Authorization and authentication are common requirements for many Web sites. Authentication establishes the identity of parties in a communication.
You can authenticate yourself by something you know (a password, a cookie), something you have (an ID card, a key), something you are (your fingerprint, your retina), or a combination of these elements. In the context of the Web, authentication is usually restricted to the use of passwords and certificates.
Authorization deals with protecting access to resources. You can authorize based on several factors, such as the IP address the user is coming from, the user's browser, the content the user is trying to access, or who the user is (which is previously determined via authentication).
Apache includes several modules that provide authentication and access control and that can be used to protect both dynamic and static content. You can either use one of these modules or implement your own access control at the application level and provide customized login screens, single sign-on, and other advanced functionality.
Users are authenticated for tracking or authorization purposes. The HTTP specification provides two authentication mechanisms: basic. and digest. In both cases, the process is the following:
A client tries to access restricted content in the Web server.
Apache checks whether the client is providing a username and password. If not, Apache returns an HTTP 401 status code, indicating user authentication is required.
The client reads the response and prompts the user for the required username and password (usually with a pop-up window).
The client retries accessing the Web page, this time transmitting the username and password as part of the HTTP request. The client remembers the username and password and transmits them in later requests to the same site, so the user does not need to retype them for every request.
Apache checks the validity of the credentials and grants or denies access based on the user identity and other access rules.
In the basic authentication scheme, the username and password are transmitted in clear text, as part of the HTTP request headers. This poses a security risk because an attacker could easily peek at the conversation between server and browser, learn the username and password, and reuse them freely afterward.
The digest authentication provides increased security because it transmits a digest instead of the clear text password. The digest is based on a combination of several parameters, including the username, password, and request method. The server can calculate the digest on its own and check that the client knows the password, even when the password itself is not transmitted over the network.
A digest algorithm is a mathematical operation that takes a text and returns another text, a digest, which uniquely identifies the original one. A good digest algorithm should make sure that, at least for practical purposes, different input texts produce different digests and that the original input text cannot be derived from the digest. MD5 is the name of a commonly used digest algorithm.
Unfortunately, although the specification has been available for quite some time, only very recent browsers support digest authentication. This means that for practical purposes, digest authentication is restricted to scenarios in which you have control over the browser software of your clients, such as in a company intranet.
In any case, for both digest and basic authentication, the requested information itself is transmitted unprotected over the network.
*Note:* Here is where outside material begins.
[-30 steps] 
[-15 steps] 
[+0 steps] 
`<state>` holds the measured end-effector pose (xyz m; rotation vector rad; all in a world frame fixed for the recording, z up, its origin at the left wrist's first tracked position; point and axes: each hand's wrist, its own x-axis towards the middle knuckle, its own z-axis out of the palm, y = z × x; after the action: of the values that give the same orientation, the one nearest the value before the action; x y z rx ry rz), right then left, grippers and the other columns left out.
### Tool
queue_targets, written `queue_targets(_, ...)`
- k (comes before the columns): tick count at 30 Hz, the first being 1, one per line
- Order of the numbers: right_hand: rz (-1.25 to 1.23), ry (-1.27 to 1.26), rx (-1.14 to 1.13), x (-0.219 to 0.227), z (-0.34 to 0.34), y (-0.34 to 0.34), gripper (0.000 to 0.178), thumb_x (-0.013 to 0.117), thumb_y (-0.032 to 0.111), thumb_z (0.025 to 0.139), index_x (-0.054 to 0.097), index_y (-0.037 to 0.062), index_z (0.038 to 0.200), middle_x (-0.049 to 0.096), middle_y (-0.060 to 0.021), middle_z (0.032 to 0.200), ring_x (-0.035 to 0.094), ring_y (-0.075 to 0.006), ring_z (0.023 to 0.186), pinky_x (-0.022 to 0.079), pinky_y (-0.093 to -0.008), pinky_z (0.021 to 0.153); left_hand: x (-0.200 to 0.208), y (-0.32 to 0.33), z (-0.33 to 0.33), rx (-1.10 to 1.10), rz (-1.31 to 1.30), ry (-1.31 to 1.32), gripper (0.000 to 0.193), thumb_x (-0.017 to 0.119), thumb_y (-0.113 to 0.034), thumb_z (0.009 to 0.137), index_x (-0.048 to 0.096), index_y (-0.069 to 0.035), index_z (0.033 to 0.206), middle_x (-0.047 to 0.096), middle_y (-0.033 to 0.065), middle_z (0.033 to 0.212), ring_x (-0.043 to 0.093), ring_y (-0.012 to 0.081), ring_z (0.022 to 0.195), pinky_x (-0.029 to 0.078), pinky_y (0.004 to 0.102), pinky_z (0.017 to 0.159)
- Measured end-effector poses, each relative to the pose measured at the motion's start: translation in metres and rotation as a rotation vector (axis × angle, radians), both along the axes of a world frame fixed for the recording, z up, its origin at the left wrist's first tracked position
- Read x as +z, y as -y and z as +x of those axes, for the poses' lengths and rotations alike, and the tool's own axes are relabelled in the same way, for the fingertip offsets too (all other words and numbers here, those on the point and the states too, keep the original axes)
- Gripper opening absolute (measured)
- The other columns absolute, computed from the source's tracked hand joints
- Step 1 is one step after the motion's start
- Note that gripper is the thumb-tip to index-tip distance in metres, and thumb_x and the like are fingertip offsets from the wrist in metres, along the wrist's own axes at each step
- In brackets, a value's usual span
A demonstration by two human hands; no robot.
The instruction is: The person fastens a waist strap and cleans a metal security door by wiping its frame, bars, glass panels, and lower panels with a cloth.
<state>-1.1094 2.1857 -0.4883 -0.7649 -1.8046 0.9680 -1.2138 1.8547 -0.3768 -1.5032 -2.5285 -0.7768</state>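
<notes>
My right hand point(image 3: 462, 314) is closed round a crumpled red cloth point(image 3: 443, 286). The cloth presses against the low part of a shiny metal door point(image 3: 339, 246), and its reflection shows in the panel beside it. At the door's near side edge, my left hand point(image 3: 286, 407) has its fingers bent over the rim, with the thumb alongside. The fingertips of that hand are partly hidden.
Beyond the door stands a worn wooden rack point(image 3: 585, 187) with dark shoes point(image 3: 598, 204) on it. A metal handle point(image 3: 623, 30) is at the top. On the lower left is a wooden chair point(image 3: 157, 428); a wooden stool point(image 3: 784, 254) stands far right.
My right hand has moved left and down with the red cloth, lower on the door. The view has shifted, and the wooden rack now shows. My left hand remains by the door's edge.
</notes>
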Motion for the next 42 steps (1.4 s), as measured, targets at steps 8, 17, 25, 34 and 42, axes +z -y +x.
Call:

A better choice to secure access to your Web site involves using the HTTP over SSL protocol, as described in Hour 23, "Setting Up a Secure Web Server."
When the authentication module receives the username and password from the client, it needs to verify that they are valid against an existing repository of users. The usernames and passwords can be stored in a variety of back ends. Apache bundles support for file- and database-based authentication mechanisms. Third-party modules provide support for additional mechanisms such as Lightweight Directory Access Protocol (LDAP) and Network Information Services (NIS.)